For hotel managers (i.e. front desk managers, housekeeping supervisors, general managers), here are 15 ideas for transforming the guest experience that are just as impactful today as they were decades ago:
1. Arrange to have a personalized welcome letter in guests’ rooms upon their arrival; include information about the local area, as well as unique activities to get their experience started.
2. Take time to bid a warm farewell when guests leave; ask how their experience was, verses asking them about their stay.
3. Have each of your associates pick five hotel guests to write a personal welcome note to; go above and beyond by including a small gift with each note.
4. Promote a warm and welcome check-in for guests with complimentary water, candies or themed food and beverage offerings.
5. Offer special perks that you know guests will appreciate; for example, a complimentary morning newspaper at their doors or personalized pillow services. Inquire also about special requests if your guests have them, and do your best to accommodate.
6. Do something new every morning to promote a friendly, professional and energetic environment for your staff; get creative, think outside of the box and personalize your efforts to your associates.
7. Design an incentive program that effectively captures room inspections and guest comments; be sure to consistently reward your team for a job well done.
8. For long-term stays, send guests a handwritten note offering a microwave or any other amenity they may want but don’t have to ensure they are comfortable.
9. Keep your team motivated and show them that you care; something as simple as offering ice cold water bottles on a hot day can make a world of a difference.
10. Always celebrate staff successes, opportunities and moments of learning.
11. Be out with your team in the action by walking the property; try not to bury yourself in the office, as tempting as it may sometimes be.

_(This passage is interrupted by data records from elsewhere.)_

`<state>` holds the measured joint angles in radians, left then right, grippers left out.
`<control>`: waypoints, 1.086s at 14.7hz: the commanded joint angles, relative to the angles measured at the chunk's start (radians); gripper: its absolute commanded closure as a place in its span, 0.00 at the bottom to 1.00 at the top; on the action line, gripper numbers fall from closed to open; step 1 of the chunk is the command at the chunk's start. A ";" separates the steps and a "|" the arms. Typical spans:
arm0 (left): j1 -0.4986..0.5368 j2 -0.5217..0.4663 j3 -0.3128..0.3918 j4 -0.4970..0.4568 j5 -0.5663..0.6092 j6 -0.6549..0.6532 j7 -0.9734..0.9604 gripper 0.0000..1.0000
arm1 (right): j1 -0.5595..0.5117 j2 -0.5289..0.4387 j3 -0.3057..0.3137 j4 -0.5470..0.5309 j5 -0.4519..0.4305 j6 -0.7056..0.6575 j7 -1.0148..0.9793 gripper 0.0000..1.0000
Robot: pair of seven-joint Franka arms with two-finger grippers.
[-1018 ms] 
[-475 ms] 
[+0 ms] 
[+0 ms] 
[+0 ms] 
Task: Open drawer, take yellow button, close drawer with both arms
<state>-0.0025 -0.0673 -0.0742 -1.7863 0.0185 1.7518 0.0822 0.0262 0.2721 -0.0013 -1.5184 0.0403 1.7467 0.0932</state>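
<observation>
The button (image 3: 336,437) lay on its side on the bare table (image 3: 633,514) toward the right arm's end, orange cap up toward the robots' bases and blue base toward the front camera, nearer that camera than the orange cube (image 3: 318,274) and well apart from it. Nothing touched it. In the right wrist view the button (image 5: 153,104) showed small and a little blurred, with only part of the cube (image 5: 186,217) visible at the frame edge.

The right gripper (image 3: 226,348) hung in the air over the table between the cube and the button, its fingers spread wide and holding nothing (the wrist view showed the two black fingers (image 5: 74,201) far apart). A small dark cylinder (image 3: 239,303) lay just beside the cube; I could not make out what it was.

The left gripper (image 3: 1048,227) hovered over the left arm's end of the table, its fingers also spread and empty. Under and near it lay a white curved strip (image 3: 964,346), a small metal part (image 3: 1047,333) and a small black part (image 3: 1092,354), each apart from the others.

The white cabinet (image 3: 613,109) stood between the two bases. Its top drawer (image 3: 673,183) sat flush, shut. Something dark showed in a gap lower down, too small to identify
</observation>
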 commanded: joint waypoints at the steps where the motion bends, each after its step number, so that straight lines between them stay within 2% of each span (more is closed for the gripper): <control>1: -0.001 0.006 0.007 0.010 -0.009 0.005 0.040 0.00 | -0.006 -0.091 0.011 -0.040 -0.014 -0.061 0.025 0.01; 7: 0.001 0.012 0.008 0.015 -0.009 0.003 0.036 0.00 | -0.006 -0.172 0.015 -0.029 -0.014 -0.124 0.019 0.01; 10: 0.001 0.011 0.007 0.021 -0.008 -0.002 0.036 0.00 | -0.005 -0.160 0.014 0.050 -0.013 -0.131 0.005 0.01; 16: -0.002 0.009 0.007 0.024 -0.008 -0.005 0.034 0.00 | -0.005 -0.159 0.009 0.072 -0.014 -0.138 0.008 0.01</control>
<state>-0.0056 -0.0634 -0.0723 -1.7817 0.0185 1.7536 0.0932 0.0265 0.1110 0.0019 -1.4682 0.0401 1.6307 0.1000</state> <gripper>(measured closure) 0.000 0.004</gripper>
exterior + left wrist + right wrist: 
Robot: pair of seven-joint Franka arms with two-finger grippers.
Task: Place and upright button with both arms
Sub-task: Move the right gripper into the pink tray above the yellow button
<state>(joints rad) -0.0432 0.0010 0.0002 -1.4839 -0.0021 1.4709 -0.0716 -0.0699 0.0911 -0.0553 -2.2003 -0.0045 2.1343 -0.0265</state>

12. Greet guests at peak times so that they can see you are accessible and want to hear from them.
13. Paint a clear picture for your team of expectations they can reach and exceed; reward positive behaviors monthly (again, consistency here is key!)
14. Celebrate birthdays and work anniversaries to show your team you are thinking of them and are appreciative of their work.
15. Empower, train and promote from within; there is nothing more exciting than mentoring your next leader(s).
Remember: classic never gets old. It seems most guests today understand this fact. The question is: how many of today’s hotel managers embrace this in their service strategies?